Tuesday, May 5, 2015

If The South Would've Won We'd Have It Made

    Did you ever consider what would have happened if Lincoln hadn't gotten his war to save the union? This is a deep question, full of speculation, but historical facts can lead us to some logical conclusions. The progress of Western Culture is important. Slavery was a barbaric, archaic system, designed to capitalize on labor without paying a whole lot for it.  You still paid for it, but the benefits for the employees were the pits. England did away with it. So did Mexico. In fact, all civilized western nations were proceeding along that path. It is not reasonable to think that slavery, as it existed in the Deep South, would have survived into the twentieth century. 

    Lincoln, himself, was not all that fired up about slavery, more than likely viewing it as a system that had seen its day, and would gradually disappear. What the real issue was was southern agriculturalists vs northern industrialists. Shreveport had all the cotton, and New York City had all the money, and never the two shall meet. EVERYBODY wanted cotton, CHEAP cotton. It's the same today. We don't have slaves, but we have "undocumented immigrants" who pick documented lettuce for slave wages. And what is a slave. A slave is someone who has no control over his/her life and has to take whatever they can get. Brown is the new black! People wanted cheap shirts in 1861, and they want cheap salads in 2015. Students, it's no deeper than that! 

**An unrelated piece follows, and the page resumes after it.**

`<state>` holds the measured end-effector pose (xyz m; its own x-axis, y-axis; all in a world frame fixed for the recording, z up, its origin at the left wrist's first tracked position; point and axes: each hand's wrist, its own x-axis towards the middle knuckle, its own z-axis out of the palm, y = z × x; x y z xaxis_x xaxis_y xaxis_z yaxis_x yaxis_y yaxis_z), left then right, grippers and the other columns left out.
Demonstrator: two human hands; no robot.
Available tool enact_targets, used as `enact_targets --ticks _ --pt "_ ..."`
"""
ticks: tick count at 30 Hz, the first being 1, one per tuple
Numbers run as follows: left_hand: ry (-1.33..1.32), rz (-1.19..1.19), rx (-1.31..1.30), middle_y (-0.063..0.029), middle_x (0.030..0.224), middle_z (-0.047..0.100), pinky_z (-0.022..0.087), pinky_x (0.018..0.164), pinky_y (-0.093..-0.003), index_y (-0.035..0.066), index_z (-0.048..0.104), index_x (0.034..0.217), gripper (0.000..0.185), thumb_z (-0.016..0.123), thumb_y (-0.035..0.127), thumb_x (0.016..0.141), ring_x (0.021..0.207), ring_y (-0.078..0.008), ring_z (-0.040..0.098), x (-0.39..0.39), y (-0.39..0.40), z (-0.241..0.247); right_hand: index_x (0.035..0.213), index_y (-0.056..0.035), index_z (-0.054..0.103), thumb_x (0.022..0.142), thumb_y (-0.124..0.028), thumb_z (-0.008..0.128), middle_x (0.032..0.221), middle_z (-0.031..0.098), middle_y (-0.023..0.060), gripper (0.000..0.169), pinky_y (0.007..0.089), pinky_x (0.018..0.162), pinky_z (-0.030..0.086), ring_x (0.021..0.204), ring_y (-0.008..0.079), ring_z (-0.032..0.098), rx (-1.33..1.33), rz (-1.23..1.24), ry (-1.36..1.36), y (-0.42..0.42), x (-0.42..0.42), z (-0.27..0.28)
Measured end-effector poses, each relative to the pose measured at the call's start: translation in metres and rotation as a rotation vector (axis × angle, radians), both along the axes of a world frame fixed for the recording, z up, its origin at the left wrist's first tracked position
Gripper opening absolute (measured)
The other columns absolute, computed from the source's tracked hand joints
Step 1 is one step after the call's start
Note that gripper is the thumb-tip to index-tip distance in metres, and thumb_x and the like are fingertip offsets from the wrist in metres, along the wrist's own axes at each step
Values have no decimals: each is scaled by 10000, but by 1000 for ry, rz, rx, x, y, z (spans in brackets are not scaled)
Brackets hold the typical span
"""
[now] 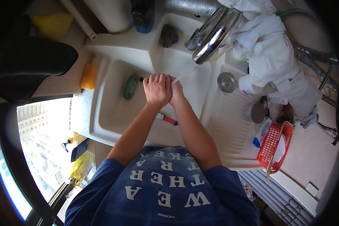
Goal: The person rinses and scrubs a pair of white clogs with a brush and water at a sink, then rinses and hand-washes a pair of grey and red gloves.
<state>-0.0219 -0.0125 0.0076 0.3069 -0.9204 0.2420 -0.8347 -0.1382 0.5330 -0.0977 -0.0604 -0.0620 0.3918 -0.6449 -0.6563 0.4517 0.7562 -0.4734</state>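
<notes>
Over the white sink basin [107, 113], my two hands are pressed together. My left hand [158, 89] lies on top, its fingers bent over my right hand [176, 89], which is partly covered. Whether anything lies between the palms is hidden. Above and to the right hangs the chrome faucet [214, 36], and a pale streak of water appears to reach my right hand. A green oval object [130, 87] rests in the basin left of my hands. Under my forearms lies a brush with a red and blue handle [169, 120]. A dark stick-like end shows beside my left fingers.
A ribbed drainboard [231, 130] to the right carries a metal lid-like disc [226, 82], tubs and a red plastic basket [271, 141]. White cloths [271, 50] hang beyond. A dark scouring pad [169, 36] sits in the back recess. An orange bottle [89, 76] stands near the window.
</notes>
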Motion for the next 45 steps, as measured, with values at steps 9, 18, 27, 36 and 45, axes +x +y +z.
enact_targets --ticks 9,18,27,36,45 --pt "1910 390 570 -148 1090 598 486 829 -465 51 473 1196 552 409 534 936 932 -345 597 8 -19 -13 965 -1 619 907 -401 477 942 650 231 428 443 693 515 808 369 653 -489 295 1024 -7 16 28" --pt "2136 429 649 -102 904 631 511 666 -396 95 585 1001 399 518 478 911 789 -269 599 27 6 -42 990 -63 591 913 -299 501 905 632 156 265 459 758 483 837 362 616 -876 339 1246 19 -20 37" --pt "2095 649 379 -135 935 574 537 752 -446 -6 545 954 167 559 110 835 848 -268 583 91 62 -63 987 -80 604 781 -248 660 983 633 144 271 440 793 502 934 330 622 -974 1318 1479 131 -67 -66" --pt "2078 546 195 -196 1040 563 500 889 -492 -65 518 1060 369 463 33 709 982 -324 582 114 88 -40 857 -9 570 783 -90 570 757 628 142 110 404 579 500 651 266 630 -575 1086 1040 71 -50 3" --pt "2248 299 348 -179 1001 598 504 873 -467 -54 538 1030 303 496 166 827 852 -297 601 53 30 -59 725 -26 527 848 -134 582 563 491 33 172 290 369 347 403 114 429 -338 824 693 -14 -65 122"
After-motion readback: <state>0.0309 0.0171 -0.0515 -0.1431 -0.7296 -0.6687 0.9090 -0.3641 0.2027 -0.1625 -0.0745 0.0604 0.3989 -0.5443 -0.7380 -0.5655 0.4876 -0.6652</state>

    We had the south paying through the nose to the Yankee bankers, and getting tired of it. That, and they had this foolish idea that the U.S. Of A. was constructed from the bottom up. They thought there were individual nation states who in time of trouble would "unite," but ultimately each state concerned itself with its own affairs. So what would have happened if we never had a Civil War?

    Ok, for one, we would not have slavery today. It would eventually been just legislated out. To retain it would have reduced the Confederacy about the level of any other third world nation. The plantations would have continued to send cotton to the port of New York, and the Europeans would have continued to buy it. Do you really think people in Kentucky would not have business relations with people in Ohio? Do you really think they would not deal in gold, and dollars? Do you really think those Model "T's" would not have wound up in Austin, or that beef would not have been eaten by people in Vermont? If you do have I got a bridge for you, and it's on SALE! 

     When World War One and Two came along, do you not think the CSA would have not made uniforms for the USA? And what about that westward expansion? When places like Utah decided to line up with a "Union" they would have had a choice from column "A" or column "B." Think those railroads would have ignored Fort Worth and all that prime rib? Bridges anyone?

    America, as we know it would have evolved and survived without over 600,000 dead. The expansion of civil rights would have still occurred. What would NOT have happened was the 100+ years of bitterness courtesy of the reconstruction that followed the War of Northern Aggression. Texas may have very well seceded and we would have khad not two, but THREE independent nations.  What if, just what if the two nations had realigned, and America became the constitutional republic envisioned by the framers in the FIRST place? Get back, get back, get back to where you once belonged. And, having set the precedent of legal secession, the new America would always be aware that the government is of the people, by the people, and for the people, and the people can LEAVE any time they want! Did that phrase "Northern Aggression" offend you?  Point of fact; The south never had plans to conquer the North! Even if it had won the war it didn't have the resources nor the ambition to occupy the Union. Now that's a fact, people! 

    In the end there most likely would have been two similar republics, slightly different in government, but both firmly American, in a level playing field. Yankee investors would have found their way south withOUT their carpet bags and been welcome, because there would not have been the bitter memories, nor the grief generated by four years of bloody carnage. Hindsight is 20/20. Perhaps we should turn that statue  around in the Lincoln Memorial, and have the "Great Emancipator" face the wall!